**TASK STATEMENT**
Exactly the lines from the one holding "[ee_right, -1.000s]" through the last line of the listing below must appear in the answer, and no pictures.

**EXERCISE DATA**
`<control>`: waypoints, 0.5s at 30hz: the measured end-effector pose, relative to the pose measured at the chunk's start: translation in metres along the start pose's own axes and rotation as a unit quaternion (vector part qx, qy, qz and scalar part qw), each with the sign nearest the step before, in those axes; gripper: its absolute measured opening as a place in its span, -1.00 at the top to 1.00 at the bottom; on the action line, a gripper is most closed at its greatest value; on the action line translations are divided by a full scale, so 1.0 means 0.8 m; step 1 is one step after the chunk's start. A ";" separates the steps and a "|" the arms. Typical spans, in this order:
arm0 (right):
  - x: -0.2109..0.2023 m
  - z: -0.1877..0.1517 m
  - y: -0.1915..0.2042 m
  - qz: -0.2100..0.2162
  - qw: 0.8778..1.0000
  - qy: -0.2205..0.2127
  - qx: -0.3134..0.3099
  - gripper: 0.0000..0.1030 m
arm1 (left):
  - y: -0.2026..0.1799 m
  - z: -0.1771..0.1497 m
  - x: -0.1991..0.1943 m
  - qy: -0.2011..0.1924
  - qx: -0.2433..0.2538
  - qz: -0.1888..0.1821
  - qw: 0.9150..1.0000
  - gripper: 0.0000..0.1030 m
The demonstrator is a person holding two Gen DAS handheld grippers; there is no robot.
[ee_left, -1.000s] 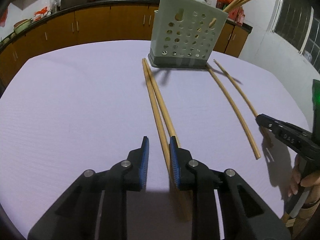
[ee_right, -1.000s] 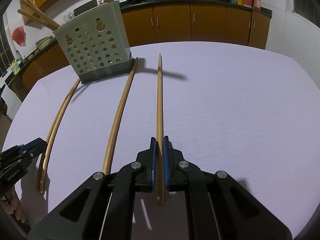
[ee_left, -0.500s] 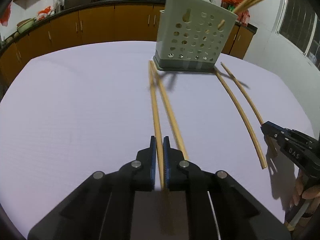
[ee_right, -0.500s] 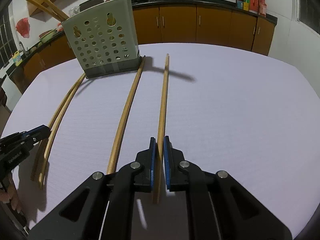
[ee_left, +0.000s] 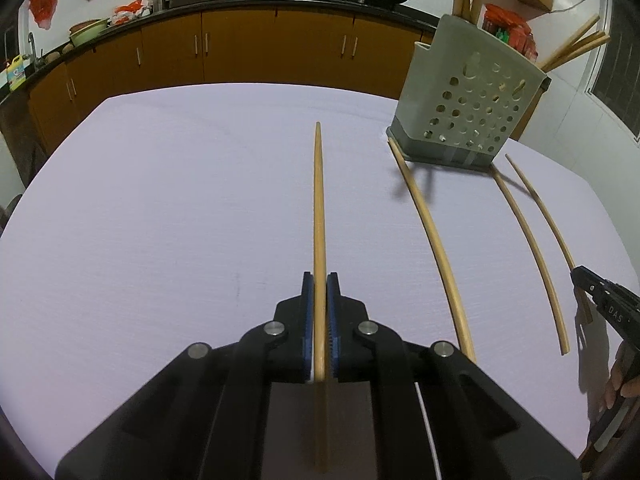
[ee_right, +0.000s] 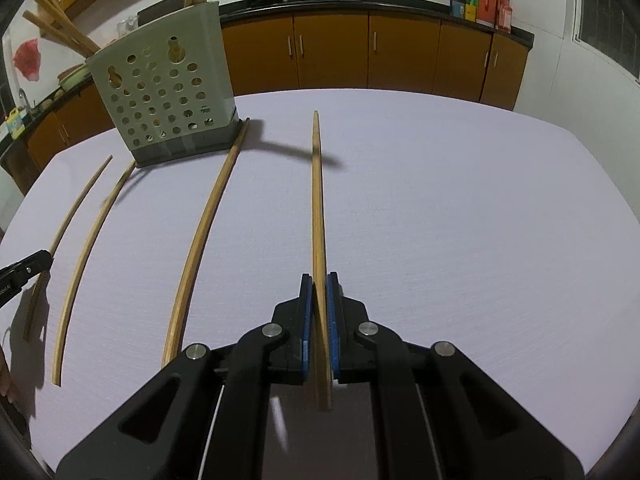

**ANSWER**
[ee_right, -1.000s] 
[ee_left, -0.500s] 
[ee_right, -0.500s] 
[ee_left, +0.000s] 
[ee_right, +0.000s] 

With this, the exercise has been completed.